> **What you will do**
Look below for the line containing "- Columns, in" and the line containing "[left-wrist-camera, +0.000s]"; repeat exactly those two lines and all lines between them, and nothing else.

== Records shown

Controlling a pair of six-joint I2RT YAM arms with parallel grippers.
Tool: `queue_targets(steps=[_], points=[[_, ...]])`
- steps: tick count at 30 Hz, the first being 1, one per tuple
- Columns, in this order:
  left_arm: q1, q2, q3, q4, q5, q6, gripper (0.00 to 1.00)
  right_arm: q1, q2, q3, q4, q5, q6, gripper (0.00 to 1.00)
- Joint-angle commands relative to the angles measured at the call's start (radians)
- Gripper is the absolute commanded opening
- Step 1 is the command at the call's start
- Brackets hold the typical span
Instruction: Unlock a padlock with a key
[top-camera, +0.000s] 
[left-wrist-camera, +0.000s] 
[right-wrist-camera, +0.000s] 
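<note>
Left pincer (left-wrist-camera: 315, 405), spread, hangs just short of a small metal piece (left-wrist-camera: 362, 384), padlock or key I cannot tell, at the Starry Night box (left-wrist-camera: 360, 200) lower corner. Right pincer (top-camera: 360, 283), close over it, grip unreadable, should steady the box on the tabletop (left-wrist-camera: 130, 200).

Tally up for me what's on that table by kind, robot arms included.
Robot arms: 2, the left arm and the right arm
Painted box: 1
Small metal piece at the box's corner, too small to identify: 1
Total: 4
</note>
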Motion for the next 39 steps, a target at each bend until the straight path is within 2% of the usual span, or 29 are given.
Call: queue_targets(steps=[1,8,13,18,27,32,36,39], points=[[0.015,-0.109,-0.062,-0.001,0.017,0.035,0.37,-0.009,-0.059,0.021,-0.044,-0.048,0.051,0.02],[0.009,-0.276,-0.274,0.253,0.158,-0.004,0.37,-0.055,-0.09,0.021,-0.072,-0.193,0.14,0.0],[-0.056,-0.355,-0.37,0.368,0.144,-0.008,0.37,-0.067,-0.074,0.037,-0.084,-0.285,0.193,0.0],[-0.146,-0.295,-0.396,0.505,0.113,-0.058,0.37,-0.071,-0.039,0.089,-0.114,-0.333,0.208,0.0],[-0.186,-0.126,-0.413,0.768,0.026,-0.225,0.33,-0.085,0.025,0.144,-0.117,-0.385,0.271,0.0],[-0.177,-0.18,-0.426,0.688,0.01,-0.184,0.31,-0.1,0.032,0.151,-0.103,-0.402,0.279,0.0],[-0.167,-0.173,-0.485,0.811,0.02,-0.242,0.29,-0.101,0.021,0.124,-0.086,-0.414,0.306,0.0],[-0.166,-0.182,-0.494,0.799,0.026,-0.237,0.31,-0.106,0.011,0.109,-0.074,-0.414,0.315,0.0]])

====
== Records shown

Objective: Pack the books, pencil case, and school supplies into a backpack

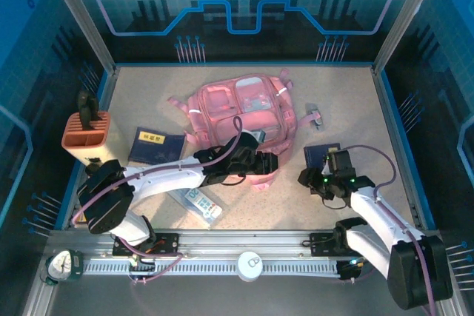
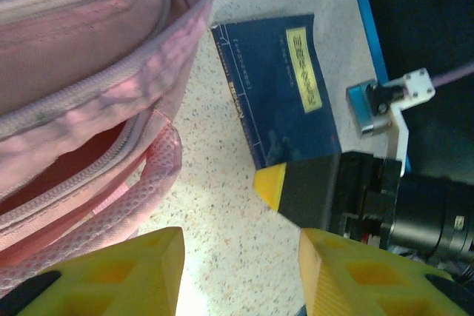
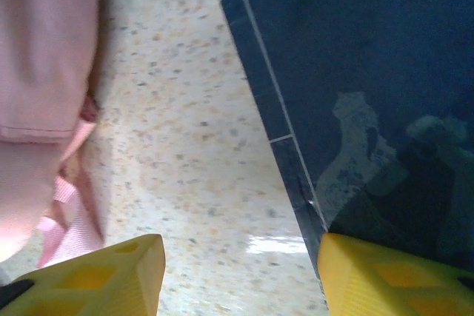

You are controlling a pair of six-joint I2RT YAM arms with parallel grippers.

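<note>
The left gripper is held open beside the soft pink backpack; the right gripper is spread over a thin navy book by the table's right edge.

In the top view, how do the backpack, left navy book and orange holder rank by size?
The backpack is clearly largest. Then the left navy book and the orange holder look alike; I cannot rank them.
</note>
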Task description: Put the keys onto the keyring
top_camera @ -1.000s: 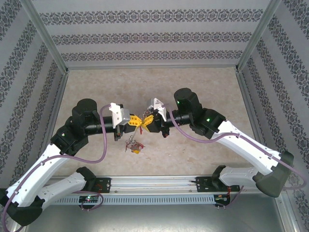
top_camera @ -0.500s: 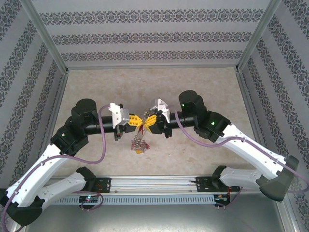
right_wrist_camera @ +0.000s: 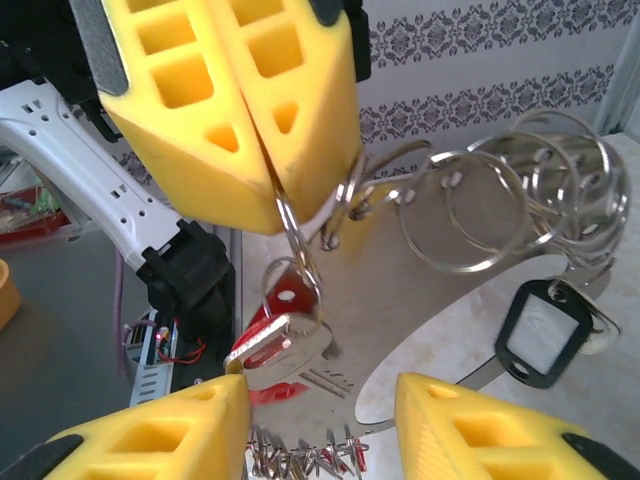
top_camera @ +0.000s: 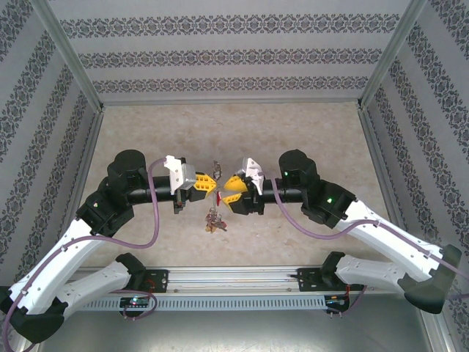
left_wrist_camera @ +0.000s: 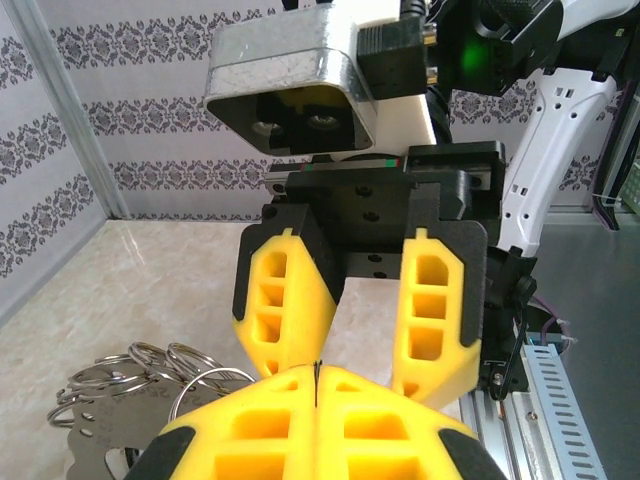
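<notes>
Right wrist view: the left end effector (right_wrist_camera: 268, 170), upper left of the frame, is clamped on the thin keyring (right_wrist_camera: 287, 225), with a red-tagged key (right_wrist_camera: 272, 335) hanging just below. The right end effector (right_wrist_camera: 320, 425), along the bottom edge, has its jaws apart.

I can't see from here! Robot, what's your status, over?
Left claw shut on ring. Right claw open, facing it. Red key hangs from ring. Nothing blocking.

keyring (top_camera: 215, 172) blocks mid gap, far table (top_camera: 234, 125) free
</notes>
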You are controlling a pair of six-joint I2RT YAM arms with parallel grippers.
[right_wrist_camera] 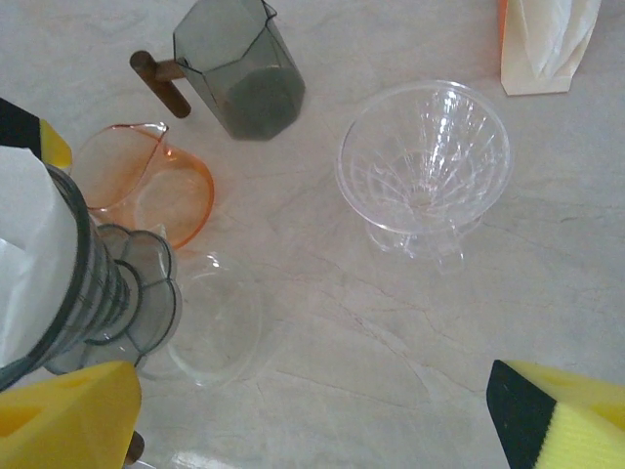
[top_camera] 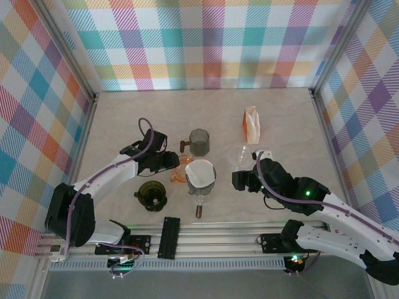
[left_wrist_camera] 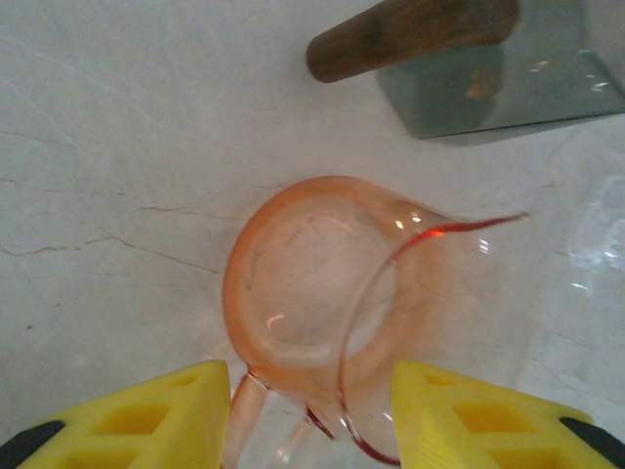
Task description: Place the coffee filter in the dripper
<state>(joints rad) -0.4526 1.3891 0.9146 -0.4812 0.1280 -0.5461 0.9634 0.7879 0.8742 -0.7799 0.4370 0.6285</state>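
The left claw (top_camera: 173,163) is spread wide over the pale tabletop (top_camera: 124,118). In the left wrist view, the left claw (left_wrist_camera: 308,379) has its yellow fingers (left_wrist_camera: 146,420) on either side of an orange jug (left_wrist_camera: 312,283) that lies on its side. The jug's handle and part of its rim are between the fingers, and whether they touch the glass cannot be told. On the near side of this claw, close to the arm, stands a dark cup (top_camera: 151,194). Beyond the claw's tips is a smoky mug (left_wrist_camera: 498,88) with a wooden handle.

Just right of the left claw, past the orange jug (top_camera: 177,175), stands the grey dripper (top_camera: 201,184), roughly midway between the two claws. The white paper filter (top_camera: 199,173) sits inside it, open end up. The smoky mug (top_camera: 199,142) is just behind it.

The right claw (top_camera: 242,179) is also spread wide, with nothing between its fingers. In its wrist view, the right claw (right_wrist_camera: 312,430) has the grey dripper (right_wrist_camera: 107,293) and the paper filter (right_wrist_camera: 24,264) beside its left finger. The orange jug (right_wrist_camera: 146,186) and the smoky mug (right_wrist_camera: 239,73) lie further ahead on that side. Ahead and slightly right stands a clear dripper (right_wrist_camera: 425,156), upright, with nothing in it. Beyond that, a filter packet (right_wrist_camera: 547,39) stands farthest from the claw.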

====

> **Solution to this exercise**
- Columns, in this order:
  left_arm: q1, q2, q3, q4, q5, q6, gripper (0.00 to 1.00)
  right_arm: q1, q2, q3, q4, q5, q6, gripper (0.00 to 1.00)
- Joint-angle commands relative to the angles measured at the call's start (radians)
- Gripper is the absolute commanded opening
- Step 1 is the command at the call's start
- Brackets hold the typical span
Instruction: Unlock a padlock with a key
[top-camera, +0.000s] 
[left-wrist-camera, +0.000s] 

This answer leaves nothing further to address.